بدون زمان بندی
نویسندگان: Houra Nekounam, Narges Mahmoodi, Elham Hasanzadeh, Reza Faridi Majidi
زمان بندی: بدون زمان بندی
خلاصه مقاله: Abstract : The application of electroactive scaffolds can be promising for bone tissue engineering applications. In the....
Abstract : The application of electroactive scaffolds can be promising for bone tissue engineering applications. In the current paper, we aimed to fabricate an electro-conductive scaffold based on carbon nanofibers (CNFs) composited with Fe2O3 nanoparticles. FeSO4·7H2O salt with different concentrations 5, 10, and 15 wt%, were blended with polyacrylonitrile (PAN) polymer as the precursor and converted to Fe2O3/CNFs nanocomposite by electrospinning and heat treatment. The characterization was conducted using SEM, EDX, XRD, FTIR, and Raman methods. The results showed that the incorporation of Fe salt did not induce an adverse effect on the nanofibers' morphology. The average diameter of CNFs fabricated from PAN containing 5, 10, and 15 wt.% ferrous sulfates were 102, 126, and 138 nm, respectively. EDX analysis confirmed that the Fe NPs are uniformly dispersed throughout the CNF mat. FTIR spectroscopy showed the interaction of Fe salt with PAN polymer.

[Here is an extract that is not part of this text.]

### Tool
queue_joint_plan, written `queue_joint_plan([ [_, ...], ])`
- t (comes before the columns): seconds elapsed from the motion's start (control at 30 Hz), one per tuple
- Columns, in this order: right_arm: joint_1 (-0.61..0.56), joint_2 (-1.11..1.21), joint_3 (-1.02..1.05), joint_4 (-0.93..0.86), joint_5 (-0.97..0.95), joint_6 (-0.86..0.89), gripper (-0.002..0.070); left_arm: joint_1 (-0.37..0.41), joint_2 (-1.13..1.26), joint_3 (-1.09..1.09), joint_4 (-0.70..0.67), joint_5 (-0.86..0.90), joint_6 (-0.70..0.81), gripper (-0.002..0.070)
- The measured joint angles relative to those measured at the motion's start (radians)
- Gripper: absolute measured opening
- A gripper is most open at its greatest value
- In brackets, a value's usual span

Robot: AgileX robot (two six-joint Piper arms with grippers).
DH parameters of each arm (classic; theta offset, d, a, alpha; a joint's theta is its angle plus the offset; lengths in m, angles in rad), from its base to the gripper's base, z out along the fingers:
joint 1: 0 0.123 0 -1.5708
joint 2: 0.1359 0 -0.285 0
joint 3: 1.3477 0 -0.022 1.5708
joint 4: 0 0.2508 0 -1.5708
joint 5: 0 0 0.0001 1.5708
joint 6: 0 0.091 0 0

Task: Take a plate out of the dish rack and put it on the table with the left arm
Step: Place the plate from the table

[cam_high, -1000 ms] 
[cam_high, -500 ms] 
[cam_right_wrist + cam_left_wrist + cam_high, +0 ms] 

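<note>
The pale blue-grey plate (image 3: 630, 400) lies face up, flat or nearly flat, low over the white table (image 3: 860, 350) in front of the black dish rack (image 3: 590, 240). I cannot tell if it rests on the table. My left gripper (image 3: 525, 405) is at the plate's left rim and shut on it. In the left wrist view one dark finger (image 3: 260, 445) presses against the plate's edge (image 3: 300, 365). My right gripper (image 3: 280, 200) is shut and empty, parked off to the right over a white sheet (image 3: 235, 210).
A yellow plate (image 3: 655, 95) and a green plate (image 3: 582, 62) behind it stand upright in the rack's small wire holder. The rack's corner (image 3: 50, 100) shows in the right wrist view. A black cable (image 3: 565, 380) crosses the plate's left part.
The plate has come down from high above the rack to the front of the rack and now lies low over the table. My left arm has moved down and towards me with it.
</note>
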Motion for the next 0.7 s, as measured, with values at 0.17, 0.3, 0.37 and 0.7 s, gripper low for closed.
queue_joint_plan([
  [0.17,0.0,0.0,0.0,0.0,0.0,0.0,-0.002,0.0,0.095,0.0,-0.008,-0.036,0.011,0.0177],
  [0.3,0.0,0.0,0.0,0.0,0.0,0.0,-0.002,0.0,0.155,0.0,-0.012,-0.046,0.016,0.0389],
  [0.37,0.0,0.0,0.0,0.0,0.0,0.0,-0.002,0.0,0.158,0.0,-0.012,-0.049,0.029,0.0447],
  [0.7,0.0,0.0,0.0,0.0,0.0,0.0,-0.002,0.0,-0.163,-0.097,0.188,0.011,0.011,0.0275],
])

Raman spectroscopy showed that the incorporation of FeSO4·7H2O reduced the ID/IG ratio, indicating more ordered carbon in the synthesized nanocomposite. Electrical resistance measurement depicted that the incorporation of ferrous sulfate reduced the electrical conductivity. The in vitro studies revealed that the prepared nanocomposites were cytocompatible and only negligible toxicity (less than 10%) induced by CNFs/Fe2O3 fabricated from PAN FeSO4·7H2O 15%. These results showed that the fabricated nanocomposites could be applied as the bone tissue engineering scaffold.